Exercise aim:
Print out every record below, exactly as written.

--- --- ---

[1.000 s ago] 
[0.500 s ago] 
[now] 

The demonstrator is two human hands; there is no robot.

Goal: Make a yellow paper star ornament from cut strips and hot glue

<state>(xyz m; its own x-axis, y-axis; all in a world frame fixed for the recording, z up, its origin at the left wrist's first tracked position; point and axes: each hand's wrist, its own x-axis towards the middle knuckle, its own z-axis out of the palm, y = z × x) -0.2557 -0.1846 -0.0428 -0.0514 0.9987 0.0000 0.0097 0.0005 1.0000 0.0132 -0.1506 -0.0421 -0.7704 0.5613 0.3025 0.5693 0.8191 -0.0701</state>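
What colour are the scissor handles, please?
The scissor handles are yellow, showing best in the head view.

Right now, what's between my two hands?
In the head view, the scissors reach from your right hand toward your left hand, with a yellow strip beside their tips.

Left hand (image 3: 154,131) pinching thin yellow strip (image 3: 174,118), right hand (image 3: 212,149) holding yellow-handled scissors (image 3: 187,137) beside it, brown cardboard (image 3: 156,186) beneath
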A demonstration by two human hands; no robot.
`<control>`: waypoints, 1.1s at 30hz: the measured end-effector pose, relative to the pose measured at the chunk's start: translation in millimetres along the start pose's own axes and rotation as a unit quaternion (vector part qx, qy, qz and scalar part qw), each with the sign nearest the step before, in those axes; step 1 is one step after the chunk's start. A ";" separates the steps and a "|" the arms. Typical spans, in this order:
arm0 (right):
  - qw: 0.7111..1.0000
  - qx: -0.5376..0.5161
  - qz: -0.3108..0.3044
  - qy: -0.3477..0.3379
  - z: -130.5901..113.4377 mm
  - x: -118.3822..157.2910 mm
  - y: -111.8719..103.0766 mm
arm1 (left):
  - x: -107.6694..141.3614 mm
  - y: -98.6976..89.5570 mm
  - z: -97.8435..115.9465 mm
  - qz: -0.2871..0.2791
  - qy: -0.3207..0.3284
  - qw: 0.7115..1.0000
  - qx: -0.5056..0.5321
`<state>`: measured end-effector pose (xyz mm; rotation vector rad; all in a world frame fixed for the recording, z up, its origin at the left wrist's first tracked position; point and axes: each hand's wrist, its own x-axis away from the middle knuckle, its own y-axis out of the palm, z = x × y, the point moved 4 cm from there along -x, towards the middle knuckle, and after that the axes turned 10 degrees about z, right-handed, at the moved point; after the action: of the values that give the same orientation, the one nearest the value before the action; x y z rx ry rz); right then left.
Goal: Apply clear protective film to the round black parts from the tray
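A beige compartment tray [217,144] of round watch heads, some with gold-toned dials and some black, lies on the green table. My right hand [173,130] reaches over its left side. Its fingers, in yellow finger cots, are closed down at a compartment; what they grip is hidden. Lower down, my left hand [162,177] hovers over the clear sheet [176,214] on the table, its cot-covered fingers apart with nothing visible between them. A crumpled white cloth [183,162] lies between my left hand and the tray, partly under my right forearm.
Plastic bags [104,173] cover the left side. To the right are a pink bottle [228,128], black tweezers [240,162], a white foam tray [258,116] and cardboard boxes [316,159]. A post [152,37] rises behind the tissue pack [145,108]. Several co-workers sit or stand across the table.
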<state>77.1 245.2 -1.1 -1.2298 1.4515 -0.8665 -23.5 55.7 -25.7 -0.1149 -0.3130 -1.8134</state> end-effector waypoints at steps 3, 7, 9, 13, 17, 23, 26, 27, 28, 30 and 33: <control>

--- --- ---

Output for this exercise:
[1.000 s ago] 
[0.500 s ago] 
[now] 

The demonstrator is two human hands; there is no robot.

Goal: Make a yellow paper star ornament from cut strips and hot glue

<state>(xyz m; its own x-axis, y-axis; all in a world frame fixed for the recording, z up, its origin at the left wrist's first tracked position; point and axes: each hand's wrist, its own x-axis towards the middle knuckle, its own z-axis out of the palm, y = z × x) -0.2557 -0.1846 -0.0428 -0.0514 0.9987 0.0000 0.0097 0.0005 1.0000 0.0132 -0.1506 -0.0421 -0.7704 0.5613 0.3025 0.5693 0.8191 -0.0701</state>
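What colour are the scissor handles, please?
The scissor handles are yellow, showing best in the head view.

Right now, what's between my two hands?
In the head view, the scissors reach from your right hand toward your left hand, with a yellow strip beside their tips.

Left hand (image 3: 154,131) pinching thin yellow strip (image 3: 174,118), right hand (image 3: 212,149) holding yellow-handled scissors (image 3: 187,137) beside it, brown cardboard (image 3: 156,186) beneath
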A demonstration by two human hands; no robot.
`<control>`: waypoints, 1.1s at 30hz: the measured end-effector pose, relative to the pose measured at the chunk's start: translation in millimetres along the start pose's own axes and rotation as a unit quaternion (vector part qx, qy, qz and scalar part qw), each with the sign nearest the step before, in those axes; step 1 is one step after the chunk's start. A ";" separates the steps and a "|" the arms. Typical spans, in this order:
arm0 (right):
  - qw: 0.7111..1.0000
  - qx: -0.5376..0.5161
  - qz: -0.3108..0.3044
  - qy: -0.3477..0.3379
  - z: -130.5901..113.4377 mm
  - x: -118.3822..157.2910 mm
  - y: -111.8719..103.0766 mm
arm1 (left):
  - x: -107.6694..141.3614 mm
  - y: -98.6976..89.5570 mm
  - z: -97.8435..115.9465 mm
  - qz: -0.2871..0.2791
  - qy: -0.3207..0.3284
  - qw: 0.7115..1.0000
  - qx: -0.5056..0.5321
`<state>`: measured end-effector pose (xyz mm; rotation vector rad; all in a world frame fixed for the recording, z up, its origin at the left wrist's first tracked position; point and axes: each hand's wrist, its own x-axis away from the middle knuckle, its own y-axis out of the palm, z = x × y, the point moved 4 cm from there along -x, towards the middle knuckle, and after that the axes turned 10 degrees about z, right-handed, at the moved point; after the action: of the values that give the same orientation, the one nearest the value before the action; x y z rx ry rz); right then left.
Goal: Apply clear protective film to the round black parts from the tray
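A beige compartment tray [217,144] of round watch heads, some with gold-toned dials and some black, lies on the green table. My right hand [173,130] reaches over its left side. Its fingers, in yellow finger cots, are closed down at a compartment; what they grip is hidden. Lower down, my left hand [162,177] hovers over the clear sheet [176,214] on the table, its cot-covered fingers apart with nothing visible between them. A crumpled white cloth [183,162] lies between my left hand and the tray, partly under my right forearm.
Plastic bags [104,173] cover the left side. To the right are a pink bottle [228,128], black tweezers [240,162], a white foam tray [258,116] and cardboard boxes [316,159]. A post [152,37] rises behind the tissue pack [145,108]. Several co-workers sit or stand across the table.
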<state>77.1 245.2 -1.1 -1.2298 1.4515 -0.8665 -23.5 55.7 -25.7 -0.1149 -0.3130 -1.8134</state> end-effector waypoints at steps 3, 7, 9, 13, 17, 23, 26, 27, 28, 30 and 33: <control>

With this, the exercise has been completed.